WHAT THIS TASK INVOLVES —
Below is some data; print it all back exactly.

GIVEN DATA —

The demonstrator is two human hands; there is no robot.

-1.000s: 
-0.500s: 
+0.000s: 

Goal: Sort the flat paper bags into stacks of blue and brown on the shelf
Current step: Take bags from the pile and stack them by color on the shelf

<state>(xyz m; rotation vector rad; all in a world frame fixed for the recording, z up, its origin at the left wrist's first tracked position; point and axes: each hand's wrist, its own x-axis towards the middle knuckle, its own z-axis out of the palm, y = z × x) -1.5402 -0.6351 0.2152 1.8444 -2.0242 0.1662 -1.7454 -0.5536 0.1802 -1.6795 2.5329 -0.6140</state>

TASK RESPONSE —
The demonstrator is two human hands; there is no robot.

-1.000s: 
-0.500s: 
+0.000s: 

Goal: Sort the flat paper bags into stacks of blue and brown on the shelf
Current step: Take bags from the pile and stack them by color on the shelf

<state>(xyz m; rotation vector rad; all in a world frame fixed for the recording, z up, its origin at the left wrist's first tracked position; point and axes: each hand's wrist, its own x-axis towards the middle knuckle, its own z-axis out of the palm, y = z × x) -1.5402 -0.6351 0.2152 1.8444 -2.0242 0.1662 -1.7454 -0.5536 0.1802 -1.6795 2.5329 -0.6140</state>

No other output was requested.